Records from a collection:
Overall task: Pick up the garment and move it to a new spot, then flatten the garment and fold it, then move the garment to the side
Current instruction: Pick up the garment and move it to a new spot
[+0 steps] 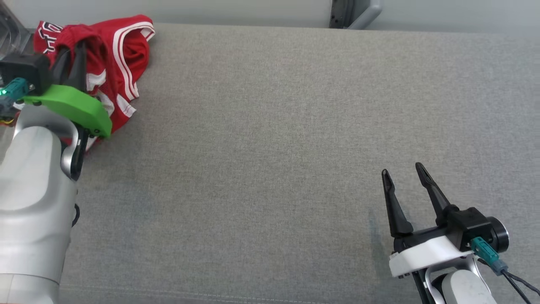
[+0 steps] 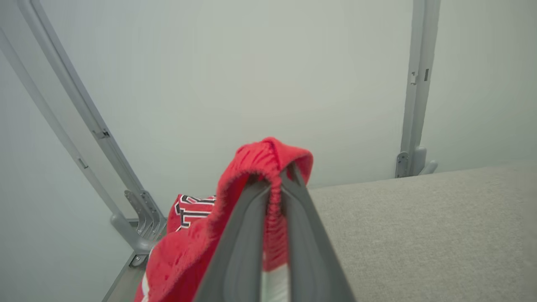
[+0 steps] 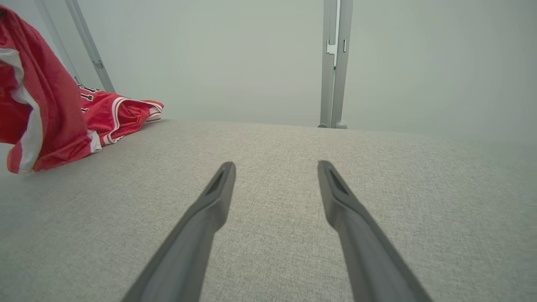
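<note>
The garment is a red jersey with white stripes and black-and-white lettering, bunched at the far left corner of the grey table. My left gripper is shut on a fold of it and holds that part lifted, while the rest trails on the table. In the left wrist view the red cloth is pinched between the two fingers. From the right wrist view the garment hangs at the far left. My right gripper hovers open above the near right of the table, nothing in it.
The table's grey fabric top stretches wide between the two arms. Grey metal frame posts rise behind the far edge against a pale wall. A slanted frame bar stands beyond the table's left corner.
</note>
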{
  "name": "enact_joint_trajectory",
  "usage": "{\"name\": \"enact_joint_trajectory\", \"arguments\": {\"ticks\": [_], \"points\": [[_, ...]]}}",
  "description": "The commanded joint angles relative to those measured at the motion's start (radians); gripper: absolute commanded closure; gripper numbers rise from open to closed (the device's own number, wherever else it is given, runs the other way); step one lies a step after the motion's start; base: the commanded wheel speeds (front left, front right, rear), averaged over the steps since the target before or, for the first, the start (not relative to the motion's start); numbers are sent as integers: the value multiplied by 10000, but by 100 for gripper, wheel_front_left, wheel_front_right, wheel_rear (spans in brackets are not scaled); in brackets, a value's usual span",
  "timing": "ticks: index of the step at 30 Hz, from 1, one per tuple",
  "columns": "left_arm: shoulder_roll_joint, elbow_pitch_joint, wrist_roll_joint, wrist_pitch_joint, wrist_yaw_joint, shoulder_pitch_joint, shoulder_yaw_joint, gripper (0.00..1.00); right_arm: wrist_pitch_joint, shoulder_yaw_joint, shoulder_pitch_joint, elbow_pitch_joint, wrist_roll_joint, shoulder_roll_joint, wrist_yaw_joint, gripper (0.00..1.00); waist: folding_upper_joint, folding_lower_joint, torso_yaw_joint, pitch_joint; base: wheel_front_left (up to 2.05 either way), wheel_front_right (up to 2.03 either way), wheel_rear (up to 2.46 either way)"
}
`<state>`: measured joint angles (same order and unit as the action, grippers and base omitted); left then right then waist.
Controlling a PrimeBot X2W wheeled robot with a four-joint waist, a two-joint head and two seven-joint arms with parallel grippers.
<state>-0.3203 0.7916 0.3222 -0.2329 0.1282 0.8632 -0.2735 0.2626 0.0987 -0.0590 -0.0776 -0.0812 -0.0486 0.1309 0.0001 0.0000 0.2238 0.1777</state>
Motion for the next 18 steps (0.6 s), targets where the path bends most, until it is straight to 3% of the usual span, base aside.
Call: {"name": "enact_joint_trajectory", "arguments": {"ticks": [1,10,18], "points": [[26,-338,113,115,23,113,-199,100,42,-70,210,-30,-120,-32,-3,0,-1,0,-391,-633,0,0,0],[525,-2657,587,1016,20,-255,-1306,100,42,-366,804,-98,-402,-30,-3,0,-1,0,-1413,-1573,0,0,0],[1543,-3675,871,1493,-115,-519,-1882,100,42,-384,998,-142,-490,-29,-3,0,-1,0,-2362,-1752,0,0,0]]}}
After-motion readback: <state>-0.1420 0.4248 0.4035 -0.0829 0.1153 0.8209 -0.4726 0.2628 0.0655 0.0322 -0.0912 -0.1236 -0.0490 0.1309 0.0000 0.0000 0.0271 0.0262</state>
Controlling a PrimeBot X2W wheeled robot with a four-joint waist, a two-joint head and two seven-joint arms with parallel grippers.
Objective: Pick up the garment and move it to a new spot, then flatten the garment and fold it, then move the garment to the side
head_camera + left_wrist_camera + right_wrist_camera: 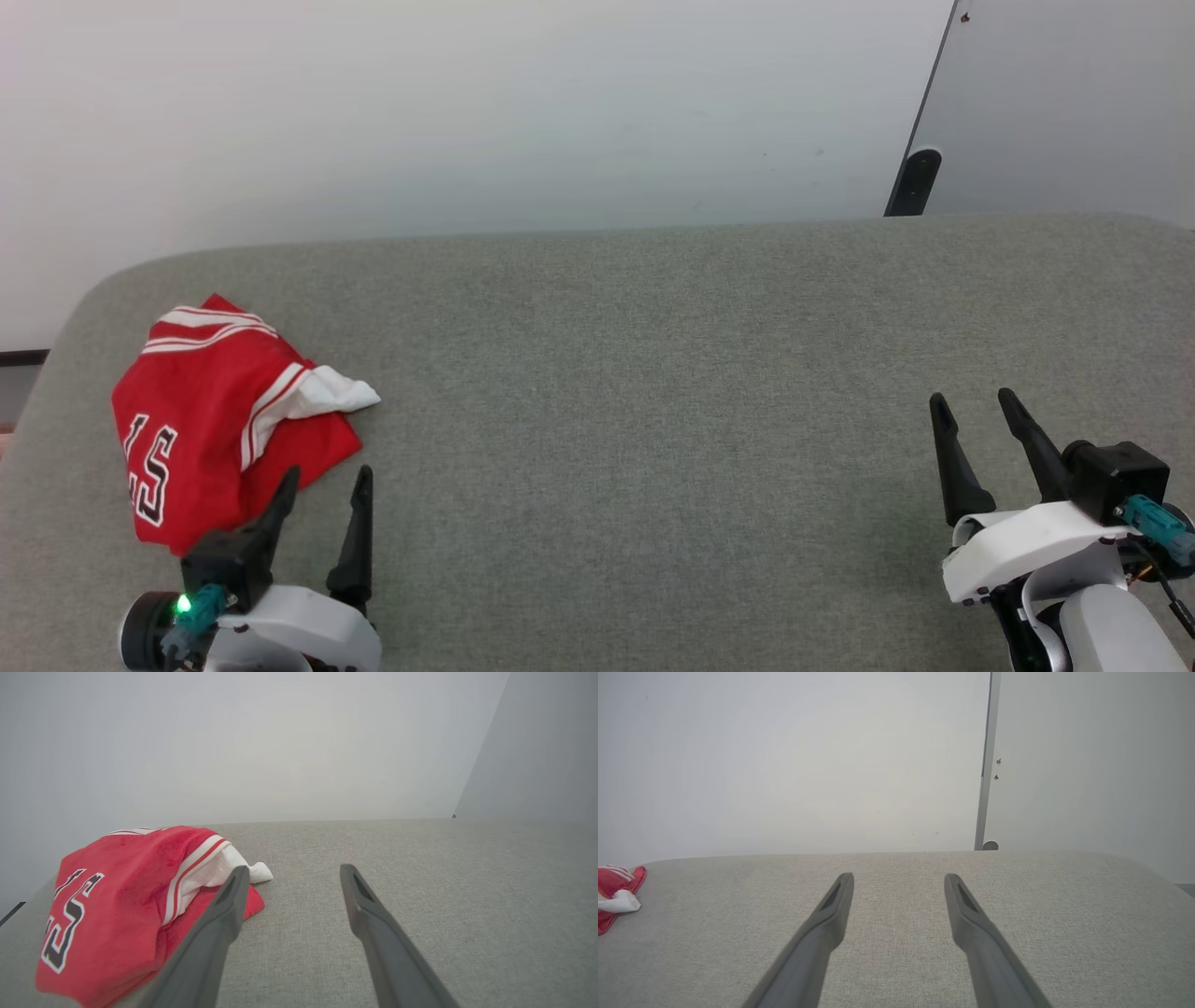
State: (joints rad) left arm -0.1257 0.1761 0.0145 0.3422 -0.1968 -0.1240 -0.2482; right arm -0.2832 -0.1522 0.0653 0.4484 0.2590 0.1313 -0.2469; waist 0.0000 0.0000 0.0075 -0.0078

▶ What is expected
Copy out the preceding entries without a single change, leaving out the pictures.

▶ Result of the task
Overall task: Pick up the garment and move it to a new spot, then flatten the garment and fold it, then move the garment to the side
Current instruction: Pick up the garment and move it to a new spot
[+0 steps] 
[+0 steps] 
[+0 steps] 
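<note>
The garment is a red jersey with white stripes and black-and-white lettering, bunched at the far left corner of the grey table. My left gripper is shut on a fold of it and holds that part lifted, while the rest trails on the table. In the left wrist view the red cloth is pinched between the two fingers. From the right wrist view the garment hangs at the far left. My right gripper hovers open above the near right of the table, nothing in it.
The table's grey fabric top stretches wide between the two arms. Grey metal frame posts rise behind the far edge against a pale wall. A slanted frame bar stands beyond the table's left corner.
</note>
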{
  "name": "enact_joint_trajectory",
  "usage": "{\"name\": \"enact_joint_trajectory\", \"arguments\": {\"ticks\": [_], \"points\": [[_, ...]]}}",
  "description": "The commanded joint angles relative to those measured at the motion's start (radians); gripper: absolute commanded closure; gripper numbers rise from open to closed (the device's own number, wherever else it is given, runs the other way); step one lies a step after the motion's start; base: the commanded wheel speeds (front left, front right, rear), averaged over the steps since the target before or, for the first, the start (not relative to the motion's start); numbers are sent as integers: the value multiplied by 10000, but by 100 for gripper, wheel_front_left, wheel_front_right, wheel_rear (spans in brackets are not scaled); in brackets, a value's usual span",
  "timing": "ticks: index of the step at 30 Hz, from 1, one per tuple",
  "columns": "left_arm: shoulder_roll_joint, elbow_pitch_joint, wrist_roll_joint, wrist_pitch_joint, wrist_yaw_joint, shoulder_pitch_joint, shoulder_yaw_joint, gripper (0.00..1.00); right_arm: wrist_pitch_joint, shoulder_yaw_joint, shoulder_pitch_joint, elbow_pitch_joint, wrist_roll_joint, shoulder_roll_joint, wrist_yaw_joint, gripper (0.00..1.00); waist: folding_upper_joint, folding_lower_joint, torso_yaw_joint, pitch_joint; base: wheel_front_left (up to 2.05 either way), wheel_front_right (up to 2.03 either way), wheel_rear (up to 2.46 either way)"
}
`<state>`: measured joint angles (same order and unit as the action, grippers and base omitted); left then right then waist.
Controlling a PrimeBot X2W wheeled robot with a four-joint waist, a two-joint head and two seven-joint arms with parallel grippers.
<state>-0.3203 0.7916 0.3222 -0.2329 0.1282 0.8632 -0.2735 0.2626 0.0987 -0.0590 -0.0776 -0.0812 -0.0486 0.1309 0.0001 0.0000 0.2238 0.1777</state>
Motion for the next 18 steps (0.6 s), targets where the path bends most, until it is straight to 3% of the usual span, base aside.
Call: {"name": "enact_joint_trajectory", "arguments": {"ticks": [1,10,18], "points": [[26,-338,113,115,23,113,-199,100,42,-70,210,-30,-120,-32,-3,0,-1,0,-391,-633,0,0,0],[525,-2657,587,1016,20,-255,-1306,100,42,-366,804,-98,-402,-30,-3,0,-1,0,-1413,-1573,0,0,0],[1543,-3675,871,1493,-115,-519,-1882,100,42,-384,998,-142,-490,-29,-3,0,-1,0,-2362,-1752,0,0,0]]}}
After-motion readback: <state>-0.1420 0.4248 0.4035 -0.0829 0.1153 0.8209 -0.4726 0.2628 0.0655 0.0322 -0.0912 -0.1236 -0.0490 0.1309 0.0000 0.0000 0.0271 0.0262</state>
Controlling a PrimeBot X2W wheeled robot with a four-joint waist, a two-joint head and two seven-joint arms with parallel grippers.
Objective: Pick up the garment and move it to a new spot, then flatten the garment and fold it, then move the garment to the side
head_camera + left_wrist_camera + right_wrist_camera: 
State: (joints rad) left arm -0.1257 0.1761 0.0145 0.3422 -0.1968 -0.1240 -0.2482; right arm -0.2832 -0.1522 0.0653 0.4484 0.2590 0.1313 -0.2469; waist 0.0000 0.0000 0.0075 -0.0078

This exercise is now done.